Problem details: Beginning with the line containing "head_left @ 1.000" and going on through the line containing "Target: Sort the", the lines below are to be returned exactly, pictures excluded and nothing added.

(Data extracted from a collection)

.....

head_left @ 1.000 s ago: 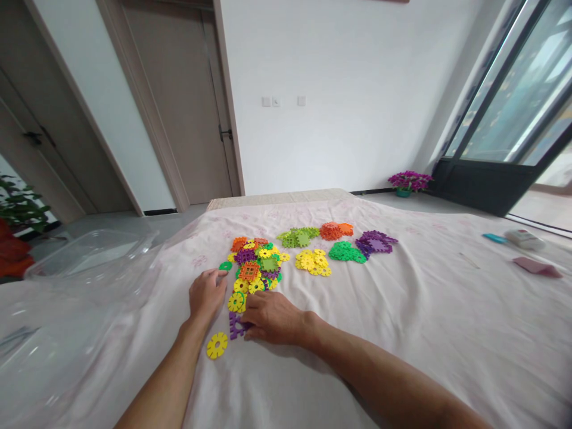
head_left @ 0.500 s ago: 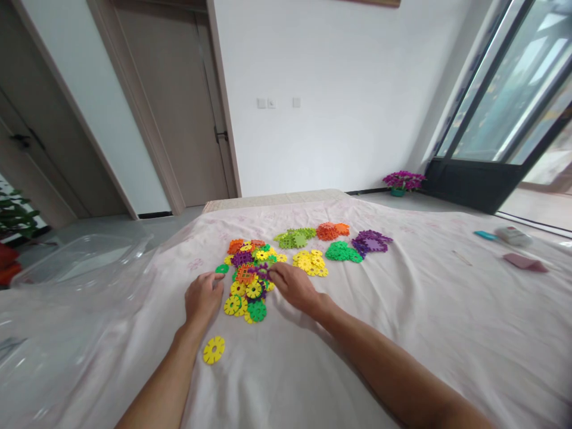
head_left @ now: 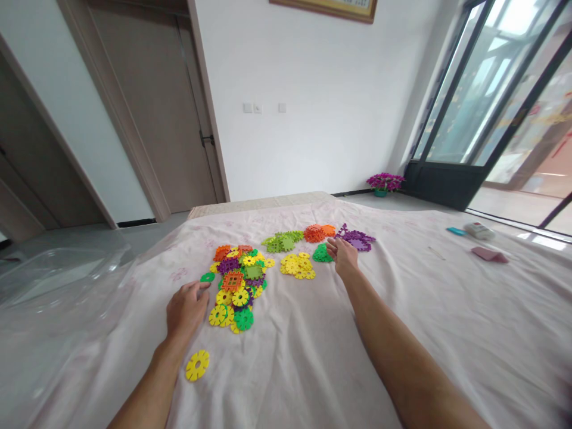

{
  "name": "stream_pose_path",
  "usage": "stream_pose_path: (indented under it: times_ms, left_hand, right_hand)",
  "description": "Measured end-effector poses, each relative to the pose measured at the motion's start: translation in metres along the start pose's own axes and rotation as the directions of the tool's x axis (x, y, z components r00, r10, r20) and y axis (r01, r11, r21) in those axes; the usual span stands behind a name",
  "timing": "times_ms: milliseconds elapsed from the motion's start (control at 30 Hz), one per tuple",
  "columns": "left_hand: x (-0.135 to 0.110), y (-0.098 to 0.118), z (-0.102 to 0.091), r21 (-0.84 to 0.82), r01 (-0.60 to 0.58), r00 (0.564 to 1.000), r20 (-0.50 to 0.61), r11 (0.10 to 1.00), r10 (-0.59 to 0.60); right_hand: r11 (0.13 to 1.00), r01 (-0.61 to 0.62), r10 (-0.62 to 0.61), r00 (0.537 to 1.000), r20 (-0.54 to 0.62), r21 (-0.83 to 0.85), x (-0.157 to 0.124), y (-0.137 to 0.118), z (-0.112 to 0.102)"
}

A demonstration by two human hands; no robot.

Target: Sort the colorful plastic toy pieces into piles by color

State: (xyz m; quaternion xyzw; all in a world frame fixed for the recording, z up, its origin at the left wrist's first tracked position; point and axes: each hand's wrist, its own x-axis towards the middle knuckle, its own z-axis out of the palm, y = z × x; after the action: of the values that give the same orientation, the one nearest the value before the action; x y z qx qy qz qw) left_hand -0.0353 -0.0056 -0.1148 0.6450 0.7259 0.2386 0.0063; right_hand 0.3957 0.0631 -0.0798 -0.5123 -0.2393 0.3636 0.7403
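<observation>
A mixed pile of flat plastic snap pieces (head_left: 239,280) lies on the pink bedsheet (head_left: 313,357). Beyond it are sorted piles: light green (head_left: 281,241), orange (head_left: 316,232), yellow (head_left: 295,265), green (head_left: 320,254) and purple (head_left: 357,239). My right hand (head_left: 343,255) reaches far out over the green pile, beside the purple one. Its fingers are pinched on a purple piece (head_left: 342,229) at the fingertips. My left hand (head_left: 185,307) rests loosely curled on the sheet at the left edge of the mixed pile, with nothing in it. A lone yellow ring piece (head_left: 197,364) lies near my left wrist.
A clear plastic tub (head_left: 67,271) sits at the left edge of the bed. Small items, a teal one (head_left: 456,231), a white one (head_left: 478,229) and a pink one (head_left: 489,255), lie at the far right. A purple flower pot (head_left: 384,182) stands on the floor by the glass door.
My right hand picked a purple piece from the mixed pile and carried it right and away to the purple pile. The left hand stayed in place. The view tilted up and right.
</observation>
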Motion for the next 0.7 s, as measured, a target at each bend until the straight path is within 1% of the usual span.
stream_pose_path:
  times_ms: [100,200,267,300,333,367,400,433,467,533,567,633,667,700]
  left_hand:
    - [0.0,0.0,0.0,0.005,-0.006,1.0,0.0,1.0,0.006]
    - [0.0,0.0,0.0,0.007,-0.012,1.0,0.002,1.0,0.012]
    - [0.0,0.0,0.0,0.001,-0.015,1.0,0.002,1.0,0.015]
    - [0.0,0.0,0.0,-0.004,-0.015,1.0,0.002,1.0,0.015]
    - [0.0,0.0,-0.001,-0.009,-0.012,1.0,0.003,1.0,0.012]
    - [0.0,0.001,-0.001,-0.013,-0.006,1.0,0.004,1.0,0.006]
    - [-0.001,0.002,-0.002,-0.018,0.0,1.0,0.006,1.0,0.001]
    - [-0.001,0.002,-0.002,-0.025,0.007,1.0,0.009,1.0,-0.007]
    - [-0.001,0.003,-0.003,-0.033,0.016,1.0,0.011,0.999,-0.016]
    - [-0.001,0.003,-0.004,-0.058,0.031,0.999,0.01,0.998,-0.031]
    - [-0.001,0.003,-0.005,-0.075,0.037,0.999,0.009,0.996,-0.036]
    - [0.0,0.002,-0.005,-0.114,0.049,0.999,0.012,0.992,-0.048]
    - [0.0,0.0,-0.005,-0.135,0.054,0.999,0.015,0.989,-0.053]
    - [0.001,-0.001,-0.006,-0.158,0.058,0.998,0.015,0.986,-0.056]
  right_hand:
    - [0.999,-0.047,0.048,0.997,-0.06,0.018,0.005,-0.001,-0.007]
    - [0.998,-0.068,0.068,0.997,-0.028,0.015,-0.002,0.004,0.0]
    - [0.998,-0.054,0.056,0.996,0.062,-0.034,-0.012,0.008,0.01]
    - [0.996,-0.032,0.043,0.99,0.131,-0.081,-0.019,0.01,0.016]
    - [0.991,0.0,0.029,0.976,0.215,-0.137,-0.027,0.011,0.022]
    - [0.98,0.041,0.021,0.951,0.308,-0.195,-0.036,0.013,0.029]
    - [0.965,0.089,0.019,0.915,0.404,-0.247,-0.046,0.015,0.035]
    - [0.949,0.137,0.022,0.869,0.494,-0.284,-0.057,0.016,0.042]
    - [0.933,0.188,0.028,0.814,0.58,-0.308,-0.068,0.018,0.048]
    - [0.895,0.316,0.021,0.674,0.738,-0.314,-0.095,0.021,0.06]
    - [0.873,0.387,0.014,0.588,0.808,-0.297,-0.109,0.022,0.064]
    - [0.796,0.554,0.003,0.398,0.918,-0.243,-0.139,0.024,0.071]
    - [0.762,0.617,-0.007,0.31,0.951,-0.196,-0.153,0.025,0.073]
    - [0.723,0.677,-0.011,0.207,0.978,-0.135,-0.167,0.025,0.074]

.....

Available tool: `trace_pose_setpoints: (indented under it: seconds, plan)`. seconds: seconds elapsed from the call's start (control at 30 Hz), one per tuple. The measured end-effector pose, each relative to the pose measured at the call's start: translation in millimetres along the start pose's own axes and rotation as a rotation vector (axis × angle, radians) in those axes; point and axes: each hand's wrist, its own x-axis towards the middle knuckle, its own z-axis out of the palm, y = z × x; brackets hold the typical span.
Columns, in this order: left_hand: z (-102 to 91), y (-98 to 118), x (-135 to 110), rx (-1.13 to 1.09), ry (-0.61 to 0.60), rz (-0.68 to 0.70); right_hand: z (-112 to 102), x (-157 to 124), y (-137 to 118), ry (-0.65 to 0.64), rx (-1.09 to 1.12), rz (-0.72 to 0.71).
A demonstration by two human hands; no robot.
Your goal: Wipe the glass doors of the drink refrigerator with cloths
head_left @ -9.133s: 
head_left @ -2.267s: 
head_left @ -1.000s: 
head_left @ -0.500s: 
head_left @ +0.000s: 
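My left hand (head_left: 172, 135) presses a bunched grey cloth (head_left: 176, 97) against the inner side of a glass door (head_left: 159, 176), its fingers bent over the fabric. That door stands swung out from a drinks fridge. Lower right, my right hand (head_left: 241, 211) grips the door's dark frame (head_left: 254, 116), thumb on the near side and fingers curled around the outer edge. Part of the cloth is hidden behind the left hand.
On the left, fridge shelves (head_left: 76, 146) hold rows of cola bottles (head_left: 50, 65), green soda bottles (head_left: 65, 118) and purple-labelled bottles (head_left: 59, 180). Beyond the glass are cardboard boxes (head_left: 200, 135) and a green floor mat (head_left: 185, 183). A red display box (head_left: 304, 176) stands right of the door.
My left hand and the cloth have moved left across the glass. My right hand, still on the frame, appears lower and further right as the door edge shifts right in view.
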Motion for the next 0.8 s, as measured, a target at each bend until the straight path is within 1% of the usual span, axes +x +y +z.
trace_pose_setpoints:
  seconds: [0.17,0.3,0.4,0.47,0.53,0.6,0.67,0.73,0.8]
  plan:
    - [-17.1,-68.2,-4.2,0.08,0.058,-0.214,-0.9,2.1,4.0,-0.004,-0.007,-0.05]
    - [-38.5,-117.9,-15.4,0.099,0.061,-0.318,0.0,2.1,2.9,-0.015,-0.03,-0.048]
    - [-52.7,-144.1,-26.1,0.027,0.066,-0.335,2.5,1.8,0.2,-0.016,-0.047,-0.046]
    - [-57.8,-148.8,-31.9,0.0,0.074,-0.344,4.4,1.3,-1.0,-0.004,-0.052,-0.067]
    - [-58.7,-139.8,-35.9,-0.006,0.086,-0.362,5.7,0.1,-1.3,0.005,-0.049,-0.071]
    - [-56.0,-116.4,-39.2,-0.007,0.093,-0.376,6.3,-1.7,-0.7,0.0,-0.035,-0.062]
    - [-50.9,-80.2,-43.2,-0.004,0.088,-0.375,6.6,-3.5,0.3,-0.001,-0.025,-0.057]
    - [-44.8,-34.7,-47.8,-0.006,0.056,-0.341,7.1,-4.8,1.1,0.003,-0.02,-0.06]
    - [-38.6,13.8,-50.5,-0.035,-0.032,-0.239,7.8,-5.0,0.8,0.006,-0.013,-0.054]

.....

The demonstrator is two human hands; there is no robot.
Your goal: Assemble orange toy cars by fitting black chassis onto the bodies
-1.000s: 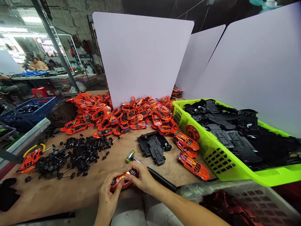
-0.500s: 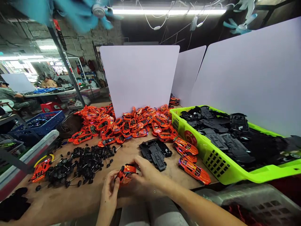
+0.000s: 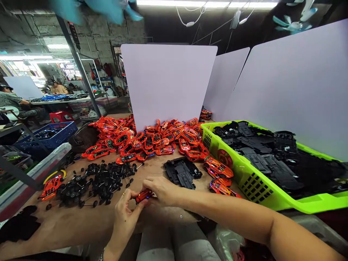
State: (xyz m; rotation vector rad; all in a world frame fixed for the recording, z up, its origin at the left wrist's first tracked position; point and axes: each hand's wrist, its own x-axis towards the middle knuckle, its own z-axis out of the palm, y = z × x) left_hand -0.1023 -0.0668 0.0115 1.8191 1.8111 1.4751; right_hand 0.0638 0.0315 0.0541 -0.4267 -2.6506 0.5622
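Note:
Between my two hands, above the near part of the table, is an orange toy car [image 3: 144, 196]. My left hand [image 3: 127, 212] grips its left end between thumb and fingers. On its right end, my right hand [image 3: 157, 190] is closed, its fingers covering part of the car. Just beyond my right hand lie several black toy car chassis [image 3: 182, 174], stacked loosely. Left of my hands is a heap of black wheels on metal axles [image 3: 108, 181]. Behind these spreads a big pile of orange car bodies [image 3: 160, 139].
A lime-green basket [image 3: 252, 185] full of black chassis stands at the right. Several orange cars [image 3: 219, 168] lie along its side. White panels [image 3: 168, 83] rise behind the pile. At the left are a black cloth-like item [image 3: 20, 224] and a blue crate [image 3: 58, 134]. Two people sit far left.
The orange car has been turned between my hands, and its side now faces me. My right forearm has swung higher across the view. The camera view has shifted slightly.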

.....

Output:
head_left @ 1.000 s ago: 
head_left @ 0.500 s ago: 
head_left @ now: 

{
  "name": "stream_pose_path",
  "usage": "stream_pose_path: (indented under it: times_ms, left_hand, right_hand)",
  "description": "Measured end-effector poses, each relative to the pose measured at the motion's start: translation in metres along the start pose's own axes and rotation as the directions of the tool's x axis (x, y, z components r00, r10, r20) and y axis (r01, r11, r21) in those axes; the usual span stands behind a name",
  "timing": "times_ms: milliseconds elapsed from the motion's start (control at 30 Hz), one per tuple",
  "columns": "left_hand: x (-0.135 to 0.110), y (-0.098 to 0.118), z (-0.102 to 0.091), r21 (-0.84 to 0.82), r01 (-0.60 to 0.58), r00 (0.564 to 1.000), r20 (-0.50 to 0.61), r11 (0.10 to 1.00), r10 (-0.59 to 0.60); right_hand: r11 (0.13 to 1.00), r01 (-0.61 to 0.62), r10 (-0.62 to 0.61), r00 (0.537 to 1.000), r20 (-0.54 to 0.62), r21 (-0.83 to 0.85), x (-0.157 to 0.124), y (-0.137 to 0.118), z (-0.112 to 0.102)"
}

A demonstration by two human hands; no robot.

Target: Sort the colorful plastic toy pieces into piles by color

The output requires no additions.